- **Your task**: What you return should be the full listing, exactly as given.

- **Stored data**:
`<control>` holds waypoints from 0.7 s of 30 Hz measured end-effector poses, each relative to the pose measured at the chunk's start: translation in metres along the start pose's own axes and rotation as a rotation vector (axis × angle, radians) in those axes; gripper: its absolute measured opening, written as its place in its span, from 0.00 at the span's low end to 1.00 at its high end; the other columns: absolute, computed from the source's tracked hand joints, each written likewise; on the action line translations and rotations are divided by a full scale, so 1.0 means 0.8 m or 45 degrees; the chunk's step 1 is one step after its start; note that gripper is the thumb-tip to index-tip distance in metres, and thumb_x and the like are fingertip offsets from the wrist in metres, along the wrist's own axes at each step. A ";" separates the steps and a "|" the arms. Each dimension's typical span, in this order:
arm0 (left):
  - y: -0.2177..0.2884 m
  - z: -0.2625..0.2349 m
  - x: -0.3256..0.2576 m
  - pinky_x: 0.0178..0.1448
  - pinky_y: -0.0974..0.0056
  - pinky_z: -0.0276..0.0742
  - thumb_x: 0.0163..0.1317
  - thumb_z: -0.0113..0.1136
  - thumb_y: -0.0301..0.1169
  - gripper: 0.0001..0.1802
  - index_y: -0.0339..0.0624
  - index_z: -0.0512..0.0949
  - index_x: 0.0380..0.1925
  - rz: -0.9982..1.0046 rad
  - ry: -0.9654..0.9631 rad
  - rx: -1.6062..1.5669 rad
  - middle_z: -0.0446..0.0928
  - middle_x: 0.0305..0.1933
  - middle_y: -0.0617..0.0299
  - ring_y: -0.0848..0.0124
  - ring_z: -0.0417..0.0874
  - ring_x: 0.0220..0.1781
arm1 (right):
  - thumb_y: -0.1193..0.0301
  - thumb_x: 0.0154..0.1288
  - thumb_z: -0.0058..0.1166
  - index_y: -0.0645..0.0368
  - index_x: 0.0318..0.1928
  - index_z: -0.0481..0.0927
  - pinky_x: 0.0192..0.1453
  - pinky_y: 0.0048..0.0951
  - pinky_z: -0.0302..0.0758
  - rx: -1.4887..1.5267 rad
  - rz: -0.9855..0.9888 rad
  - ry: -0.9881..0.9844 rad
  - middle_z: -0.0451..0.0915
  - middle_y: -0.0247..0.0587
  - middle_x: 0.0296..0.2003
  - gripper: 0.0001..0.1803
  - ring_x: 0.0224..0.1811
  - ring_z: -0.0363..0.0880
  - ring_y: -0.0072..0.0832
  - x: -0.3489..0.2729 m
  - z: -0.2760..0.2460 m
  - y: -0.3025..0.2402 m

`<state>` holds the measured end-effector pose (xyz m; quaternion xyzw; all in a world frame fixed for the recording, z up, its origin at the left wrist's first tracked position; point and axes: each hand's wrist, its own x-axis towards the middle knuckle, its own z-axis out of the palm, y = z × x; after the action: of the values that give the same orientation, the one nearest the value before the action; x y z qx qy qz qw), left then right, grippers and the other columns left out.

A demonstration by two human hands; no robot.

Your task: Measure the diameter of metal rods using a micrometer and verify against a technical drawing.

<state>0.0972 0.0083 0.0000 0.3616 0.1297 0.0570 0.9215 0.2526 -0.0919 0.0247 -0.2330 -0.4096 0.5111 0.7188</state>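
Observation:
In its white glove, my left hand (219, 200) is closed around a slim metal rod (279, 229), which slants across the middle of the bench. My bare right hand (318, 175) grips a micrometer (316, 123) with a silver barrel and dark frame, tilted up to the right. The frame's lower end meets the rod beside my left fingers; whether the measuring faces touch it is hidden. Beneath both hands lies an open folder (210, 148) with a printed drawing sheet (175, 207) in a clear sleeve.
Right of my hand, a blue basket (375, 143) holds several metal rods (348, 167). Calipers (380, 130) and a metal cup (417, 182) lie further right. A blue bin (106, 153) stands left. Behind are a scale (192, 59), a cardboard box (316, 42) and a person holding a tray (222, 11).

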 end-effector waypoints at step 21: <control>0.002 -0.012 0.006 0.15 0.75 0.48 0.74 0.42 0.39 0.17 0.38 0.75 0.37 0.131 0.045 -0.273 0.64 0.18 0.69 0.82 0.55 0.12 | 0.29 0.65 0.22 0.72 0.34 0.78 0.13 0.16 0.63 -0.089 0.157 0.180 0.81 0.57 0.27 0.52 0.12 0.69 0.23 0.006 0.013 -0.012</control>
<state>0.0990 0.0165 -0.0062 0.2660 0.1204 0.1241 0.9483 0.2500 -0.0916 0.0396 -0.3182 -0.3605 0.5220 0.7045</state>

- **Response to this task**:
`<control>` holds waypoints from 0.7 s of 30 Hz measured end-effector poses, each relative to the pose measured at the chunk's start: translation in metres along the start pose's own axes and rotation as a rotation vector (axis × angle, radians) in those axes; gripper: its absolute measured opening, written as its place in its span, from 0.00 at the span's low end to 1.00 at its high end; the other columns: absolute, computed from the source's tracked hand joints, each written likewise; on the action line translations and rotations are divided by a full scale, so 1.0 means 0.8 m or 45 degrees; the chunk's step 1 is one step after its start; note that gripper is the thumb-tip to index-tip distance in metres, and thumb_x and the like are fingertip offsets from the wrist in metres, along the wrist's own axes at each step. A ";" separates the steps and a "|" the arms. Each dimension's typical span, in this order:
arm0 (left):
  - y: -0.2177..0.2884 m
  - z: -0.2625..0.2349 m
  - x: -0.3256..0.2576 m
  - pinky_x: 0.0178..0.1448
  - pinky_y: -0.0974..0.0056
  - pinky_z: -0.0276..0.0742
  - thumb_x: 0.0163..0.1317
  - thumb_z: -0.0113..0.1136
  - thumb_y: -0.0301..0.1169
  - gripper: 0.0001..0.1802
  - index_y: -0.0339..0.0624
  - index_z: -0.0512..0.0949
  - index_x: 0.0380..0.1925
  - rz: -0.9982..1.0046 rad
  - ry: -0.9654..0.9631 rad
  - rx: -1.6062..1.5669 rad
  - middle_z: -0.0446..0.0928
  - middle_x: 0.0305..0.1933
  - middle_y: -0.0617..0.0299
  - ring_y: -0.0848..0.0124
  - ring_z: -0.0417..0.0874
  - ring_x: 0.0220..0.1781
arm1 (right):
  - thumb_y: -0.1193..0.0301
  - thumb_x: 0.0154..0.1288
  - thumb_z: -0.0058..0.1166
  - index_y: -0.0645..0.0368
  - index_x: 0.0318..0.1928
  - index_z: -0.0481..0.0927
  - pinky_x: 0.0192..0.1453
  - pinky_y: 0.0048..0.0951
  - pinky_z: -0.0302..0.0758
  - rx: -1.4887..1.5267 rad
  - rz: -0.9855..0.9888 rad
  - ry: -0.9881..0.9844 rad
  - middle_z: -0.0451..0.0915
  - middle_y: -0.0247..0.0587
  - middle_x: 0.0296..0.2003
  - gripper: 0.0001..0.1803
  - ring_x: 0.0224..0.1811
  - ring_z: -0.0363..0.0880
  - ring_y: -0.0072..0.0832
  - x: -0.3489..0.2729 m
  - z: -0.2760..0.2460 m
  - y: -0.3025..0.2402 m

`<state>` holds the measured end-effector pose (xyz m; quaternion xyzw; all in a world frame fixed for the recording, z up, its origin at the left wrist's first tracked position; point and axes: each hand's wrist, its own x-axis towards the middle knuckle, its own z-axis out of the palm, y = z × x; after the action: of the values that give the same orientation, the one nearest the value before the action; x y z qx qy qz qw), left then right, grippers and the other columns left out.

A demonstration by two human hands; no robot.

Your task: Measure the diameter of metal rods using a micrometer and verify against a technical drawing.

<state>0.0972 0.0083 0.0000 0.3616 0.1297 0.0570 0.9215 0.2526 -0.0919 0.0247 -0.2330 -0.4096 0.5111 0.7188</state>
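Observation:
In its white glove, my left hand (219, 200) is closed around a slim metal rod (279, 229), which slants across the middle of the bench. My bare right hand (318, 175) grips a micrometer (316, 123) with a silver barrel and dark frame, tilted up to the right. The frame's lower end meets the rod beside my left fingers; whether the measuring faces touch it is hidden. Beneath both hands lies an open folder (210, 148) with a printed drawing sheet (175, 207) in a clear sleeve.
Right of my hand, a blue basket (375, 143) holds several metal rods (348, 167). Calipers (380, 130) and a metal cup (417, 182) lie further right. A blue bin (106, 153) stands left. Behind are a scale (192, 59), a cardboard box (316, 42) and a person holding a tray (222, 11).
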
 end-effector waypoints at step 21: <control>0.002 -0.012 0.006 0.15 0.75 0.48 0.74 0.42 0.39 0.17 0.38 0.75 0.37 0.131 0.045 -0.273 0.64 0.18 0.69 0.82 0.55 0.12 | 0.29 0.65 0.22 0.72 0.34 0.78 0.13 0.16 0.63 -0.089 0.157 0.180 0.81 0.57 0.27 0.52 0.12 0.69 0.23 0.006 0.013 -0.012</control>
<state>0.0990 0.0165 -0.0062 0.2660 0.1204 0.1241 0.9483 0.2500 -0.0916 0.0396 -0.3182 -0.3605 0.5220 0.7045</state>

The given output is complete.